AIM OF THE TASK: Each line below from the one containing "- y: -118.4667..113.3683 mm" through the one containing "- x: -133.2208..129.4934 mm" is to be given again exactly, and no line outside that span.

Data extracted from a collection:
▼▼▼

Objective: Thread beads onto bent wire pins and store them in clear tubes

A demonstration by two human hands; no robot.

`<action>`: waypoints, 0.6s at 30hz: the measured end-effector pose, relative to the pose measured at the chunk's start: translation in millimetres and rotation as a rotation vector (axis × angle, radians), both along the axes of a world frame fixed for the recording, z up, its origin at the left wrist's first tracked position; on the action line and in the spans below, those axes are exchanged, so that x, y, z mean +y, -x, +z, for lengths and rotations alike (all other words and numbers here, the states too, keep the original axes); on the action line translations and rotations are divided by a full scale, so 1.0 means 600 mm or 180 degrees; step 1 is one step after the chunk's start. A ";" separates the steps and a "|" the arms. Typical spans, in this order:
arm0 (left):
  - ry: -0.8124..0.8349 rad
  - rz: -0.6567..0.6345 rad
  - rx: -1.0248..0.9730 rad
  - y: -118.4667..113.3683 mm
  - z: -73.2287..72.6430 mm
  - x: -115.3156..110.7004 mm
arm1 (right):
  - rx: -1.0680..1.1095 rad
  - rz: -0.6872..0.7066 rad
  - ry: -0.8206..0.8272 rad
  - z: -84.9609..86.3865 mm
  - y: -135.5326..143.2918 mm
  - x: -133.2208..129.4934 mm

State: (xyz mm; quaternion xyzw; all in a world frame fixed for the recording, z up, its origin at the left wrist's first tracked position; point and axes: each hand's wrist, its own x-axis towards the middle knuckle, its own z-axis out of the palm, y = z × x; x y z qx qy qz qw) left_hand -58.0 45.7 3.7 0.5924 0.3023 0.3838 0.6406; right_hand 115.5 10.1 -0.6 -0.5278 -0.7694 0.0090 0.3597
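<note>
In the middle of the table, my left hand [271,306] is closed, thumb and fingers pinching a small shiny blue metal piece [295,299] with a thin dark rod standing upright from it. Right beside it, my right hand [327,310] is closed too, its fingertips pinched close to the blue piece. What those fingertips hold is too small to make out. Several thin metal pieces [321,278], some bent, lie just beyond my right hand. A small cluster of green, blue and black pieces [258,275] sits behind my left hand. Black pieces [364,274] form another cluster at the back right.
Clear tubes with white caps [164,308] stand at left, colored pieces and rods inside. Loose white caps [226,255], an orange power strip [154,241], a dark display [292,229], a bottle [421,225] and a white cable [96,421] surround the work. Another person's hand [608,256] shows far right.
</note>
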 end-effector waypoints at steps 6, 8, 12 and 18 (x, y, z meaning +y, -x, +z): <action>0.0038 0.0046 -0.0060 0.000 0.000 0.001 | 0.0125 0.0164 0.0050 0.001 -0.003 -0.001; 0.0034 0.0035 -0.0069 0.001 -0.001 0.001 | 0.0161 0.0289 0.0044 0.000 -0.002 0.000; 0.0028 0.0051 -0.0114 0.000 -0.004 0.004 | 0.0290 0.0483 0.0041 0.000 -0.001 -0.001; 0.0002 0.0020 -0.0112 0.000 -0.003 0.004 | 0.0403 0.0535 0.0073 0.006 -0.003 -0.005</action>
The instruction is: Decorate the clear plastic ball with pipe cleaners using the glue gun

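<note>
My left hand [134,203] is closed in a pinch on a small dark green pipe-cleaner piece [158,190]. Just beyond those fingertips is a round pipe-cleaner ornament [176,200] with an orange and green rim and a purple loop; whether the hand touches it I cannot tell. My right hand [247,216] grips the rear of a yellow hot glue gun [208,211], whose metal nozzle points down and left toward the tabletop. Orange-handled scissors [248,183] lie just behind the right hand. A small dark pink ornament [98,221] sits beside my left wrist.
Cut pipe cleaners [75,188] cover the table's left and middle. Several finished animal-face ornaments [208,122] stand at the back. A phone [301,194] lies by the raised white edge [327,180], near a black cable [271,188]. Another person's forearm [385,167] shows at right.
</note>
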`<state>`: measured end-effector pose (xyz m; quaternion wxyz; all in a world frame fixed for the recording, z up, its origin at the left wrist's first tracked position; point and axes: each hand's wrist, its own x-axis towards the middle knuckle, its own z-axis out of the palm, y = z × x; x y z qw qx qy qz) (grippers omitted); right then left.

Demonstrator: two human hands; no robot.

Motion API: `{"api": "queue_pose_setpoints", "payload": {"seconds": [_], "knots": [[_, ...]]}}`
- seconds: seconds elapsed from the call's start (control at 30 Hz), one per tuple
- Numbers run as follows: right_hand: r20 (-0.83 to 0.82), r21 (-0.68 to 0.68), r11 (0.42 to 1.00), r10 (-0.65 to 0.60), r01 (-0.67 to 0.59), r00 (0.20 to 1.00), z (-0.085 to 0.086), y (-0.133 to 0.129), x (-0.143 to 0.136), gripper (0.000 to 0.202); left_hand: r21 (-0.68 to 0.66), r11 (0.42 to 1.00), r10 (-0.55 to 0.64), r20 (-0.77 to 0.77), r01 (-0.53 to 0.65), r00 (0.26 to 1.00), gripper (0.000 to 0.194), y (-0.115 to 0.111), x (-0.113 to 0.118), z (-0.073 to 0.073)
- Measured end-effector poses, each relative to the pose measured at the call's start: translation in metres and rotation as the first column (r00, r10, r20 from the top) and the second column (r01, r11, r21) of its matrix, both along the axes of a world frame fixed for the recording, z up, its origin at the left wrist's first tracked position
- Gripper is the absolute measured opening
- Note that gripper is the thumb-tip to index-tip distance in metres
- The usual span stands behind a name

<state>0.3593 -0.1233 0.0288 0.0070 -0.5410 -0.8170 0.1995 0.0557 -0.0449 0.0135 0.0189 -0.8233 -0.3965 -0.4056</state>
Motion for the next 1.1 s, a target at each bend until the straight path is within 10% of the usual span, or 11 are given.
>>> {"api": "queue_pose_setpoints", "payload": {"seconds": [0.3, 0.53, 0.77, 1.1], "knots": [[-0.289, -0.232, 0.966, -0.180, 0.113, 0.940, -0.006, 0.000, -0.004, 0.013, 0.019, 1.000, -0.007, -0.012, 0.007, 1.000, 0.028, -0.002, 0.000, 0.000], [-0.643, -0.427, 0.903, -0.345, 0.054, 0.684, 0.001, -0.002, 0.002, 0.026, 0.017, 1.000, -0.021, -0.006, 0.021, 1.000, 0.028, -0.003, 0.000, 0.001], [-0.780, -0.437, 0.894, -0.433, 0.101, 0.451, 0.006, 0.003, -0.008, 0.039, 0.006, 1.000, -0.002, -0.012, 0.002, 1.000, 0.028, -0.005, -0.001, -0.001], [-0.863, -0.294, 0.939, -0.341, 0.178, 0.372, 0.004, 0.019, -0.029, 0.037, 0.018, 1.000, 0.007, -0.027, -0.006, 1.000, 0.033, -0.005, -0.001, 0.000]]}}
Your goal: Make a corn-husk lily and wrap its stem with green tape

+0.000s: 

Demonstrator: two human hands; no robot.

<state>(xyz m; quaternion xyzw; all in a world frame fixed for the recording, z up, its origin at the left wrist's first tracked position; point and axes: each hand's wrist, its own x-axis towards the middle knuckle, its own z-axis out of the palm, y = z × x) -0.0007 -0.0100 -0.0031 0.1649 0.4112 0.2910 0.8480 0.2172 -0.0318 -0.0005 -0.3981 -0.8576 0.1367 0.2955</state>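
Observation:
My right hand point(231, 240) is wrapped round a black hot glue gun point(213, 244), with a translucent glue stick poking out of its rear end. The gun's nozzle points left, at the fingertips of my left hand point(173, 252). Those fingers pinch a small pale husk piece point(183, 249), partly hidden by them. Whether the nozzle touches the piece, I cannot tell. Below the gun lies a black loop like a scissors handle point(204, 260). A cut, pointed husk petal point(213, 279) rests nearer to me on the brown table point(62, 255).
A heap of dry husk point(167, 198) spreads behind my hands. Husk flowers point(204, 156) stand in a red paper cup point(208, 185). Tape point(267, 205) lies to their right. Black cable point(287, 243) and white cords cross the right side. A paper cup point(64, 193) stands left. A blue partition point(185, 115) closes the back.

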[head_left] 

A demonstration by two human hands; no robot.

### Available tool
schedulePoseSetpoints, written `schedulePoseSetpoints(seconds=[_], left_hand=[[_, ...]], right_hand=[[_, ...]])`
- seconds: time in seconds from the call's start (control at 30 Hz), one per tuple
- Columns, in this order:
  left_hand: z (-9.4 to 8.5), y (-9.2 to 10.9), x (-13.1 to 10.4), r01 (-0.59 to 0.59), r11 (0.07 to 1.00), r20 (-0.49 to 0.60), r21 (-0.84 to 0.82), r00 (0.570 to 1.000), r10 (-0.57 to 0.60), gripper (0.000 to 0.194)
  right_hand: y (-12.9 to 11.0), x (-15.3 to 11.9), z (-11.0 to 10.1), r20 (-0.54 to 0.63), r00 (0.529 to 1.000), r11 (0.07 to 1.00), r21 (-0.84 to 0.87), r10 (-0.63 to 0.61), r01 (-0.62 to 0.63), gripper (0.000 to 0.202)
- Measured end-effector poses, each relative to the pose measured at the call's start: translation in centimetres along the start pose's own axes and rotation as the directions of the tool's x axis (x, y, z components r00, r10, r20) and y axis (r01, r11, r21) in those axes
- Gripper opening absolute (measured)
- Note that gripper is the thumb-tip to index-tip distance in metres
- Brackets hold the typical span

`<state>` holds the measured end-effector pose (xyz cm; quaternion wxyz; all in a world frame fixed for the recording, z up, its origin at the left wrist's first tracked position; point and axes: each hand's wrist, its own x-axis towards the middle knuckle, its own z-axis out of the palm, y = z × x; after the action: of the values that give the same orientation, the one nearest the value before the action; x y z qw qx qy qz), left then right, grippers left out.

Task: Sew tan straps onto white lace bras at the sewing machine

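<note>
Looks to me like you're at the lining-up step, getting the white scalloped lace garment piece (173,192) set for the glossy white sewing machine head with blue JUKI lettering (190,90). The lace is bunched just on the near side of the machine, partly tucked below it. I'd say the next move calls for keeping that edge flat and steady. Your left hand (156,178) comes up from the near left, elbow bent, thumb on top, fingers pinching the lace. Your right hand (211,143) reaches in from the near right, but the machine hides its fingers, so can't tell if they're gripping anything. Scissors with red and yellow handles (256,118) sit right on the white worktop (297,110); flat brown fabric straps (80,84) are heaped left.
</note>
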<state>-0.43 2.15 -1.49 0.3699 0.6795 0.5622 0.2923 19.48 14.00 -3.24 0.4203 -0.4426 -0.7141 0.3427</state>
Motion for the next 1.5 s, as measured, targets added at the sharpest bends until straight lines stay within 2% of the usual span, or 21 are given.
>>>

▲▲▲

ANSWER TO THIS PROBLEM:
  - y: -118.4667..113.3683 mm
  - z: -73.2287..72.6430 mm
  - x: -115.3156..110.7004 mm
arm1 (right):
  - rx: -1.0680..1.1095 rad
  - rz: -0.6872..0.7066 rad
  - ry: -0.8206..0.8272 rad
  - z: -84.9609..86.3865 mm
  - y: -135.5326..143.2918 mm
  - x: -133.2208..129.4934 mm

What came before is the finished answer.